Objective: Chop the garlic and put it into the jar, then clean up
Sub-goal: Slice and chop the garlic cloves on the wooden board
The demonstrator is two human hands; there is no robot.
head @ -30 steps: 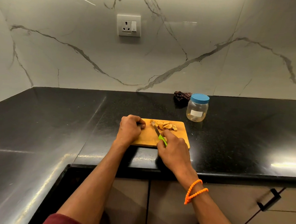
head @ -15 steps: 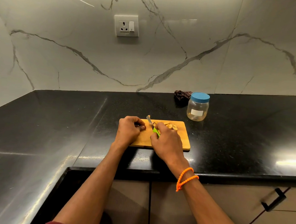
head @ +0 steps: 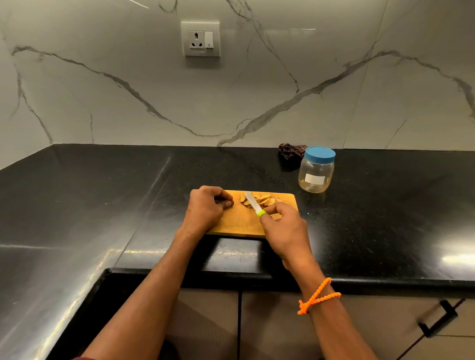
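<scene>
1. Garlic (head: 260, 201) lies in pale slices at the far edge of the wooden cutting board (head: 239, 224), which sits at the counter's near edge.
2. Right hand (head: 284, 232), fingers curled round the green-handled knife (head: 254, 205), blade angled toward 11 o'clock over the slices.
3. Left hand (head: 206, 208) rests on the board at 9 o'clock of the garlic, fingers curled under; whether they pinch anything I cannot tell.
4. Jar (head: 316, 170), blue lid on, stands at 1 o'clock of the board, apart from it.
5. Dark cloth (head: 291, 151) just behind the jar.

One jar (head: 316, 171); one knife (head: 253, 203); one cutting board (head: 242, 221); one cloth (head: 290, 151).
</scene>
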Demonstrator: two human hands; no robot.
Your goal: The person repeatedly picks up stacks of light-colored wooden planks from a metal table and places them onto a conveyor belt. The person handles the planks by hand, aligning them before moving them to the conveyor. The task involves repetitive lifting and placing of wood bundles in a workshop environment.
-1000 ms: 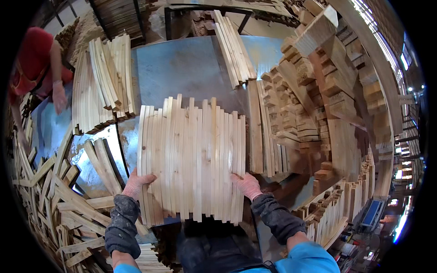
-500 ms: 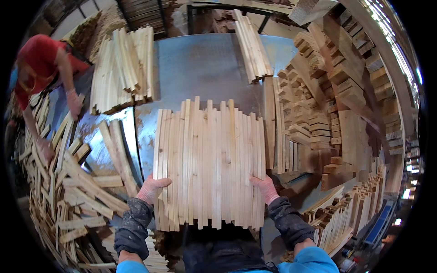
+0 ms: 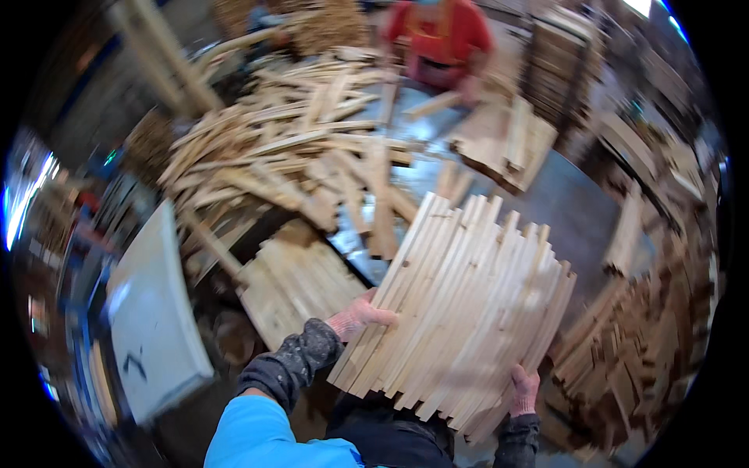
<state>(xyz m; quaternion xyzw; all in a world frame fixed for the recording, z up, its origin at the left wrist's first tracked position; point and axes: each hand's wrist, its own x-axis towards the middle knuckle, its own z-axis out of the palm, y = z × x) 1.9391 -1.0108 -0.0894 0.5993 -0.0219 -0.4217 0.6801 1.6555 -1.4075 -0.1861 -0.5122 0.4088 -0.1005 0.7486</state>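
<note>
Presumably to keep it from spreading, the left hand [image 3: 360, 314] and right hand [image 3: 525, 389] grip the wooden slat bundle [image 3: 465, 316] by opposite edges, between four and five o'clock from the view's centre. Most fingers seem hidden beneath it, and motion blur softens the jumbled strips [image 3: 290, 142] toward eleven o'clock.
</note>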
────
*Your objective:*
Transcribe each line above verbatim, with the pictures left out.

*Answer space:*
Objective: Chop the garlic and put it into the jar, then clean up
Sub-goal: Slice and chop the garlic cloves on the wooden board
The demonstrator is two human hands; there is no robot.
head @ -30 steps: 
head @ -15 steps: 
head @ +0 steps: 
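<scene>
1. Garlic (head: 260, 201) lies in pale slices at the far edge of the wooden cutting board (head: 239, 224), which sits at the counter's near edge.
2. Right hand (head: 284, 232), fingers curled round the green-handled knife (head: 254, 205), blade angled toward 11 o'clock over the slices.
3. Left hand (head: 206, 208) rests on the board at 9 o'clock of the garlic, fingers curled under; whether they pinch anything I cannot tell.
4. Jar (head: 316, 170), blue lid on, stands at 1 o'clock of the board, apart from it.
5. Dark cloth (head: 291, 151) just behind the jar.

One jar (head: 316, 171); one knife (head: 253, 203); one cutting board (head: 242, 221); one cloth (head: 290, 151).
</scene>
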Demonstrator: two human hands; no robot.
Your goal: The person repeatedly picks up stacks of light-colored wooden planks from a metal table and places them onto a conveyor belt. The person handles the planks by hand, aligning them before moving them to the conveyor. The task involves repetitive lifting and placing of wood bundles in a workshop environment.
-1000 ms: 
-500 ms: 
+0 ms: 
<state>(xyz m; quaternion xyzw; all in a world frame fixed for the recording, z up, its origin at the left wrist's first tracked position; point and axes: each hand's wrist, its own x-axis towards the middle knuckle, its own z-axis out of the palm, y = z × x) 1.9391 -1.0108 -0.0894 0.5993 -0.0219 -0.4217 0.6801 1.6555 -1.4075 -0.1861 -0.5122 0.4088 -0.1005 0.7486</state>
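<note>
Presumably to keep it from spreading, the left hand [image 3: 360, 314] and right hand [image 3: 525, 389] grip the wooden slat bundle [image 3: 465, 316] by opposite edges, between four and five o'clock from the view's centre. Most fingers seem hidden beneath it, and motion blur softens the jumbled strips [image 3: 290, 142] toward eleven o'clock.
</note>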

This output contains the full answer.